That can't be right; if $n = e^{100000-\gamma}+1$, $H_n$ would be approximately $100000$, not $1000$ as you require. This is due to the relationship $$\lim_{n \to \infty} H_n - \log n = \gamma,$$ where $\gamma \approx 0.57721566490153286061\ldots$ is Euler's constant.
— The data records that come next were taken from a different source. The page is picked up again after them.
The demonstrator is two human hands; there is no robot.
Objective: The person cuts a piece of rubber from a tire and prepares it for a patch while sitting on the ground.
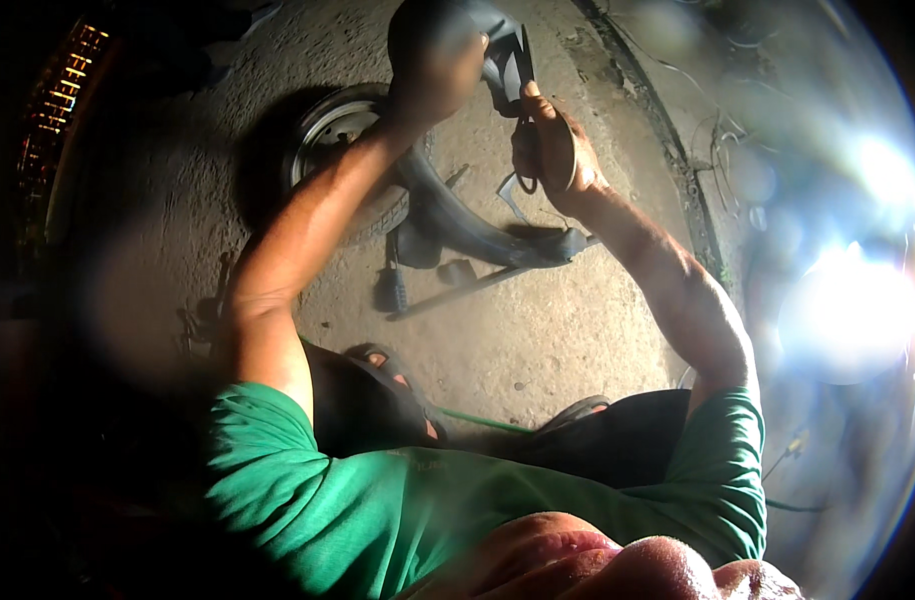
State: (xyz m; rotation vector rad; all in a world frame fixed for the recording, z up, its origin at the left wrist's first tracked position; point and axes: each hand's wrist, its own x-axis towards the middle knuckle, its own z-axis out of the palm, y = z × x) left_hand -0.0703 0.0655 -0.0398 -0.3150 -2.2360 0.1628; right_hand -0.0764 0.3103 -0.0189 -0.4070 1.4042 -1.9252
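Observation:
Near the top of the head view, both my hands hold a black, bent, rubber-like piece (517,65) with shiny folds; its exact kind is unclear. My left hand (445,78) is closed on its left side, partly blurred by glare, with a dark rounded bulk just above. My right hand (569,165) is closed, its thumb pressing the lower right end. A dark rounded part (524,150) with a looped edge shows by the right-hand fingers. Below lies a curved black tube-like length (457,215). A wheel with a tyre (322,140) lies to the left, partly behind my left forearm.
On the concrete floor (497,350) lie a thin bar (457,293) and a dark ridged handle (392,288). A green hose or cord (482,420) runs between my sandalled feet. Loose wires (717,140) lie at the right, near bright glare. The left side is very dark.

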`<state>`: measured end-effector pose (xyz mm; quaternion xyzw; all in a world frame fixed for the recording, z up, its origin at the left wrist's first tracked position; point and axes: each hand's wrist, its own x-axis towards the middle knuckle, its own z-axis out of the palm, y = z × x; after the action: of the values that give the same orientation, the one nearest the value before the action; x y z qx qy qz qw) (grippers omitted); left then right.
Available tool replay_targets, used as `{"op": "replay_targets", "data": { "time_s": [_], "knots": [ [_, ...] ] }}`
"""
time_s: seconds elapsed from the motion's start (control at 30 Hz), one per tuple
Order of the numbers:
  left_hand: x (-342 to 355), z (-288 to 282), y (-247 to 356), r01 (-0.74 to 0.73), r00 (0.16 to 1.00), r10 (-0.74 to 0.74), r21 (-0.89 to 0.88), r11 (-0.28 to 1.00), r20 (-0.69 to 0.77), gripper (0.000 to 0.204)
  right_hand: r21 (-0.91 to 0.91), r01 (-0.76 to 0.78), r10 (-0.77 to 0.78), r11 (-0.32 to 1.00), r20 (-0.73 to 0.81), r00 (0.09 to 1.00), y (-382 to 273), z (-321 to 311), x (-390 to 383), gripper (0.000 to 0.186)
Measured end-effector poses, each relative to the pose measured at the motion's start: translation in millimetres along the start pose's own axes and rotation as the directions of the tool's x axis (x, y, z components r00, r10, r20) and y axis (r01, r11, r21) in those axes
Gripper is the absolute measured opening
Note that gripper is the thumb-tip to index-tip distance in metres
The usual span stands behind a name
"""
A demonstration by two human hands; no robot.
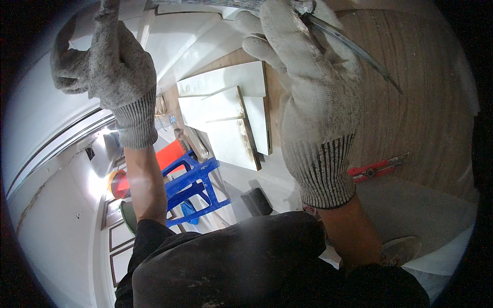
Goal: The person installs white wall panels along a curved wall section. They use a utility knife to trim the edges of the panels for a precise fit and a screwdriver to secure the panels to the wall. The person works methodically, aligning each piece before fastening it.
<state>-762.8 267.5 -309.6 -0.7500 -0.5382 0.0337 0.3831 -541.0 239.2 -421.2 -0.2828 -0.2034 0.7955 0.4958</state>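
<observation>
My left hand [115,64], in a pale grey knitted work glove, is raised at the upper left. One finger reaches up to the picture's edge and the others bend loosely apart; I see nothing held in it. My right hand [316,77], gloved alike, is raised at the top right of centre, its fingers closed around a narrow metal tool. The tool's thin tapering dark blade [354,49] sticks out past the fingers toward the lower right. Its other end is hidden by the glove. A grey edge of a board [221,3] crosses the very top, close to my right fingers.
White panels [221,110] lie overlapping on the floor ahead. A red utility knife [375,169] lies on the wood-patterned surface [411,113] at right. At lower left are a blue plastic stool [192,185], an orange-red object [169,154] and a black block [256,201]. A shoe [403,249] shows at lower right.
</observation>
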Motion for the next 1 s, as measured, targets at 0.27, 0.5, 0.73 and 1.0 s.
{"op": "replay_targets", "data": {
  "time_s": [0.27,0.5,0.73,1.0],
  "knots": [
    [-3.6,2.4,-0.1,0.042,0.999,-0.042,-0.011,0.999,0.014,0.041,-0.057,0.014,-0.015,0.998,-0.012,1.000,0.8,-1.4,-0.4,0.032],
    [-8.3,0.6,6.8,0.129,0.990,-0.131,0.061,0.990,0.041,0.017,-0.264,0.180,-0.143,0.948,0.151,0.978,9.2,-16.6,32.6,0.035],
    [-13.2,3.8,-13.8,-0.031,0.999,0.028,0.224,0.974,0.017,0.032,-0.690,0.357,-0.015,0.629,0.449,0.894,0.9,-3.8,29.4,0.034],
    [13.4,-15.2,-13.2,-0.184,0.972,0.228,0.412,0.893,-0.061,0.043,-0.740,0.368,0.041,0.563,0.470,0.882,2.3,21.8,51.6,0.039]
  ]
}}
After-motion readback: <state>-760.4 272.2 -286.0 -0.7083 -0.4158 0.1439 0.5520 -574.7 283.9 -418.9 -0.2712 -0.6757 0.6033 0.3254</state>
Instead, the value should be $n = \lceil e^{1000-\gamma} \rceil$. The precise solution is $$\begin{align*} n &= 11061151102660493564107470558442113839302800185257 \\ &\quad 73739364709523772183545751724012754575975790447298 \\ &\quad 73152469512963401398362087144972181770571895264066 \\ &\quad 11408896818235684297782376446217982198174444873178 \\ &\quad 54086291163219199578560346058778552126670922875201 \\ &\quad 05386027668843119590555646814038787297694678647529 \\ &\quad 53371876940106926942747586879353194469643569674555 \\ &\quad 92893266101322085042577214698292107044628765749153 \\ &\quad 62273129090049477919400226313586034. \end{align*}$$ This was verified in Mathematica (v.9) with the command

Block[{$MaxExtraPrecision = 2000}, HarmonicNumber[#] > 1000 & 
       /@ ({#, # - 1} &[Ceiling[Exp[1000 - EulerGamma]]])]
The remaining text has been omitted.